Generic views

Use generic views where possible.

Generic views are just functions

This means you can use them instead of calling say, render_to_response. For example, suppose you want to show a list of objects, so you would like to use django.views.generic.object_list. However, you also want to allow comments to be posted on these objects, which this generic view does not allow. [1]

def object_list_comment(request):
    if request.method == 'POST':
        form = CommentForm(request.POST)
        if form.is_valid():
            obj =
    #Handle get or invalid form Post
    queryset = ModelClass.object.filter(...)
    payload = {'form':form}
    return object_list(request, queryset, extra_context = payload)

Handle GET and POST in same view function

This keeps things grouped logically together. [2] Eg.:

def foo(request):
    form = FormClass()
    if request.method == 'POST':
        #Handle POST and form saving etc.
        #Redirect etc
    #Any more GET handling
    payload = {'form': form, ...}
    return render_to_response(...)

Querysets are chainable and lazy

This means that your view can keep on creating querysets and they would be evaluated only when used.
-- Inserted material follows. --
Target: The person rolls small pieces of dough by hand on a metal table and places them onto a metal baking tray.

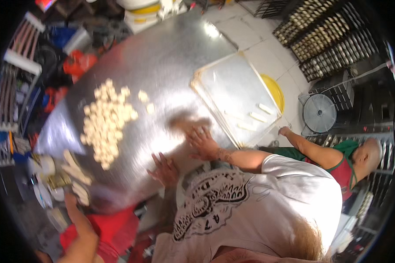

Suppose you have an advanced search view which can take multiple criteria all of which are optional.:

def advanced_search(request, criteria1=None, criteria2=None, criteria3=None):
    queryset = ModelClass.objects.all()
    if criteria1:
        queryset = queryset.filter(critera1=critera1)
    if criteria2:
        queryset = queryset.filter(critera2=critera2)
    if criteria3:
        queryset = queryset.filter(critera3=critera3)
    return objects_list(request, queryset=queryset)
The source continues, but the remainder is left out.